There is no hole to put this thing in. There looks to be a place where it "would" go but it hasn't been drilled or tapped.



I was told that on newer year trucks/bronco's, the ACT was moved to the air box. So could I get an air box from one of those years and cut/extend the wires on the sensor and put it in the air box?

Thanks
Solid.
:beer
Here's what I did -

My original flat tappet 87 5.0 was replaced with a 96 hydraulic roller 5.0 engine.

The same thing was true for the 96 engine, there is not any provision in the lower intake for the ACT sensor. Not a big deal, in fact, it's BETTER that it is not in the lower intake tract, because it saves the sensor from getting gummed up with oil blowby.

What I did was extend the harness for the ACT simply by purchasing the correct gauge of wire, spliced the new wire into the harness to lengthen it. Once you have lengthened the harness, now remove the top of your stock air box and decide where you want to dril a hole to accept the ACT sensor.

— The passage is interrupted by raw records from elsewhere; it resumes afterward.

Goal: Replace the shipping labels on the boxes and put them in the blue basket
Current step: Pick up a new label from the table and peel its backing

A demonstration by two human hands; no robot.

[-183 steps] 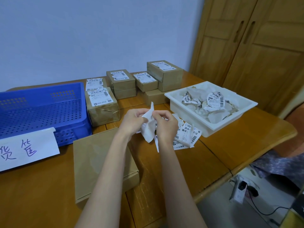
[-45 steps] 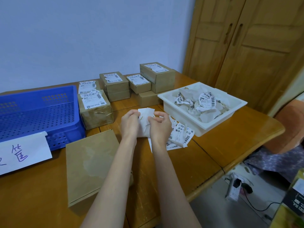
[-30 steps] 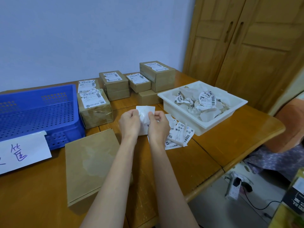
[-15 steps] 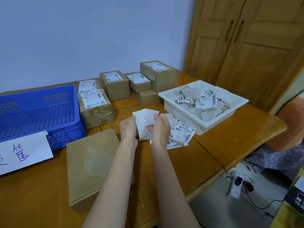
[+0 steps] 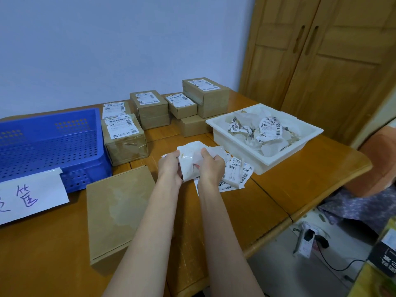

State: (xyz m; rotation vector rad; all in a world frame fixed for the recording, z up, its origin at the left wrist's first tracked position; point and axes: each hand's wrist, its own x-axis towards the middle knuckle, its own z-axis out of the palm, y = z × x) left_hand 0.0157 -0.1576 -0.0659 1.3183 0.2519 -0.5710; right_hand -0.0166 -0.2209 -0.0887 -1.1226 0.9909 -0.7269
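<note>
Glossy orange-brown wooden bench [image 5: 300, 189]; matt brown cardboard flat box [image 5: 115, 213]; perforated blue plastic basket [image 5: 49, 144]; smooth white plastic tray [image 5: 285, 151]; crumpled white paper label [image 5: 190, 161].

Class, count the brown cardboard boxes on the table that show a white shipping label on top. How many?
5: one beside the blue basket at, one behind it, then and. Others may be hidden.

You worked in a home room: wooden table [image 5: 278, 189] against a plain wall [image 5: 107, 50], wooden wardrobe [image 5: 321, 61] beside it, patterned bedding [image 5: 353, 209] at the right, charger [image 5: 304, 243] on the floor.
</note>
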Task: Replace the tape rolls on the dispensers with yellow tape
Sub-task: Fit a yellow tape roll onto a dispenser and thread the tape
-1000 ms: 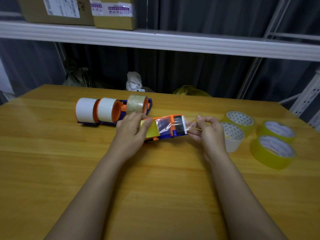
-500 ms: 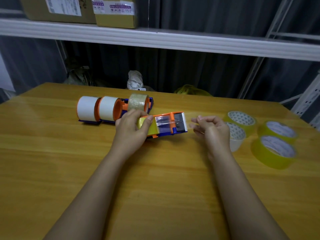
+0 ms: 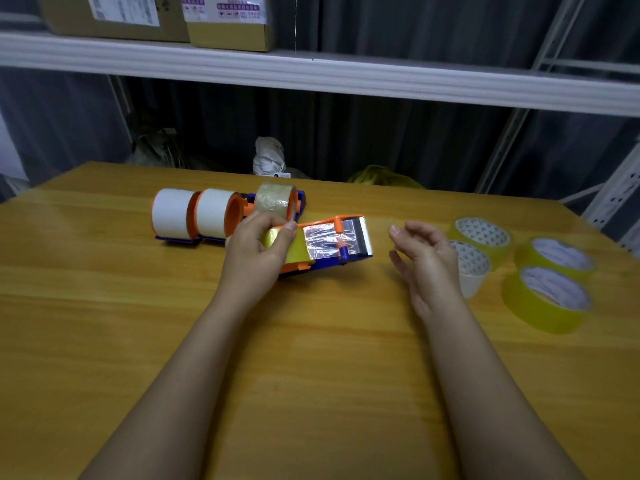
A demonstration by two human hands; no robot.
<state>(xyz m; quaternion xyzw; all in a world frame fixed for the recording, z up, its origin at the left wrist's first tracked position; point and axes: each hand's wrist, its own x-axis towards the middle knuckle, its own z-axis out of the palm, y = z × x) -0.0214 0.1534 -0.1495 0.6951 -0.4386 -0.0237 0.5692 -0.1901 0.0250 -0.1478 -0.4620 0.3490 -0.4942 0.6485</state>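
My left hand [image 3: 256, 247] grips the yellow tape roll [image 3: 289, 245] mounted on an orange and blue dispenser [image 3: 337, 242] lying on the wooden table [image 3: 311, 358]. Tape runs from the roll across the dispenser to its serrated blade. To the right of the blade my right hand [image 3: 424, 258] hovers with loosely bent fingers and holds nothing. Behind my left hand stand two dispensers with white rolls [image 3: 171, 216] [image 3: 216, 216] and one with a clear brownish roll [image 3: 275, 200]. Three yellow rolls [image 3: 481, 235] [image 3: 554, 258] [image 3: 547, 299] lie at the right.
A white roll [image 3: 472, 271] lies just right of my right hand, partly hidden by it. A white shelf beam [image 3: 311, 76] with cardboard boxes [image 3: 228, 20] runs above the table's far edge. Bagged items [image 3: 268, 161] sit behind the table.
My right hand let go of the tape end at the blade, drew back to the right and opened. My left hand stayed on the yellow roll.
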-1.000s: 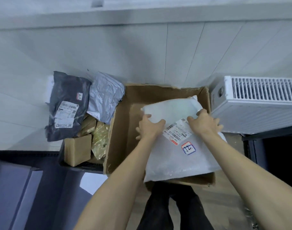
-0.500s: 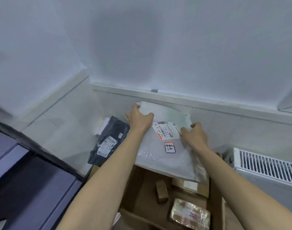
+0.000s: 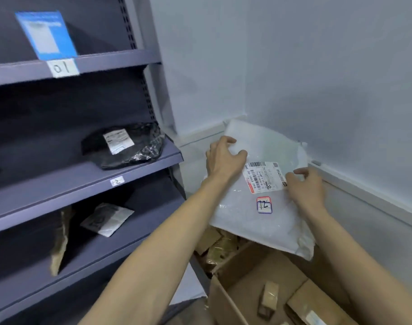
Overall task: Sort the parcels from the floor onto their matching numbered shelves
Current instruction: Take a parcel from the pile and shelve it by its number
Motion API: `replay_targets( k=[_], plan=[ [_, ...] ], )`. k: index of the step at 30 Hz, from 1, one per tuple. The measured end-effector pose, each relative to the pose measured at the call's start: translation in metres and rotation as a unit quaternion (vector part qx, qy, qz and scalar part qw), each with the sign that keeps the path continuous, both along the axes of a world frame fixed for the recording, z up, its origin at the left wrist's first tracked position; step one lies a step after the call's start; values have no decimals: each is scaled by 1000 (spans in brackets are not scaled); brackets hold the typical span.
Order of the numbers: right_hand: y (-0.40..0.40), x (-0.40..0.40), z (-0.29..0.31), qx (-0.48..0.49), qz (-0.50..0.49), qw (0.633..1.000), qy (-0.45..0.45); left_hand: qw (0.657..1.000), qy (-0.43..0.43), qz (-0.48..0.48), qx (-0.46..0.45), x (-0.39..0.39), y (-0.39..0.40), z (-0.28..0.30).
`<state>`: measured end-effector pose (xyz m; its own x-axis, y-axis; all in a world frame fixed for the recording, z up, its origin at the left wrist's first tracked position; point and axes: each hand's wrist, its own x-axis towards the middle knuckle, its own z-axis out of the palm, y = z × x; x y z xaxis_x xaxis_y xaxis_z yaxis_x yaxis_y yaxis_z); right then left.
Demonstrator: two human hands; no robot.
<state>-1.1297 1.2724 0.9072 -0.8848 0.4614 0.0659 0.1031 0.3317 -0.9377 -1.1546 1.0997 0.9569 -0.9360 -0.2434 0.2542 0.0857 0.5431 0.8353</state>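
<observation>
I find the left hand (image 3: 225, 158) curled over the far left edge of the white parcel (image 3: 259, 184), fingers bent onto its top face, and the right hand (image 3: 304, 184) pinching its right side just beside the shipping label (image 3: 264, 175); the hands are apart, both clamped on the one parcel. The parcel is held in the air above the open cardboard box (image 3: 259, 289), tilted with its far end raised, near the room corner and to the right of the shelves (image 3: 83, 179). A small sticker (image 3: 264, 205) below the label carries a handwritten number; I read it as probably 12 but cannot confirm. A tag (image 3: 117, 181) on the middle shelf edge looks like a match, and a tag (image 3: 62, 68) above reads 01. In my judgement the step is carrying to the shelf: I would confirm the number first, keep both grips at opposite edges, swing left and slide it in flat beside the black bag (image 3: 125, 146). The parcel is a soft, flat, glossy plastic mailer, slightly wrinkled, likely to sag if held one-handed. The shelves are rigid grey-blue metal; the box is matt brown card.
</observation>
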Motion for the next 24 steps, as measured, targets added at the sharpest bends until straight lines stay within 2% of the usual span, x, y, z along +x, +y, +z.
replay_targets(
  k=[5, 14, 24],
  plan=[
    [-76, -3, 49, 24, 79, 994, 67, 995, 55, 85, 4, 39, -86, 25],
    [-233, -4, 102, 86, 277, 952, 94, 969, 70, 234, -14, 88, -243, 42],
    [-363, -38, 108, 137, 355, 921, 86, 960, 68, 271, 33, 69, -365, 42]
  ],
)
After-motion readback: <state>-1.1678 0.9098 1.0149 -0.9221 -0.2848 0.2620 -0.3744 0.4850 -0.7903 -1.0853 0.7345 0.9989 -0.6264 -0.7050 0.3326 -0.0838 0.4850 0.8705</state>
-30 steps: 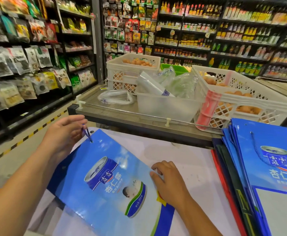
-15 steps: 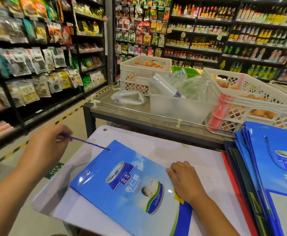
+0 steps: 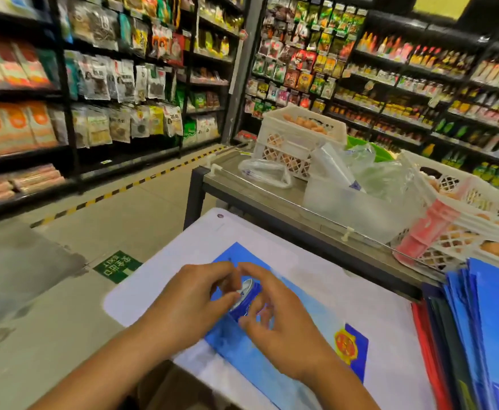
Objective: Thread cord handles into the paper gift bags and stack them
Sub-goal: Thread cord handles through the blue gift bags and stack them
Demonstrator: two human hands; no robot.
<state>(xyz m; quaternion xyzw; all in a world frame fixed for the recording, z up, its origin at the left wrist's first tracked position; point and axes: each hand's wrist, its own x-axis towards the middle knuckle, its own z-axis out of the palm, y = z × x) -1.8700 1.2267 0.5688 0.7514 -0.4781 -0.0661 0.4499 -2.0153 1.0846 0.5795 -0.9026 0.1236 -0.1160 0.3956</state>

I drilled mine so that the sensor once mounted will not interfere with the air filter when the top of the box is closed. I also drilled the hole so the sensor is situated between the (2) openings in the air box lid for even air flow past the sensor.

once the hole was drilled, I used some silicone on the threads of the sensor and screwed it into the lid where I drilled the hole. Then, just zip tie the excess harness to the air tube coming off the valve cover so it's not dangling nar any hot parts of the engine. If you want to get creative like me, I also wrapped my newly extended harness in black conduit so it looks completely factory...

I've not had ANY issues at all by doing the above.

Your engine is a newer engine, probably a 94, because most of the 5.0's after 1993 had the ACT hole delete in the lower intakes, as the ACT was moved to the air intake tract on many Ford 5.0 equipped vehicles.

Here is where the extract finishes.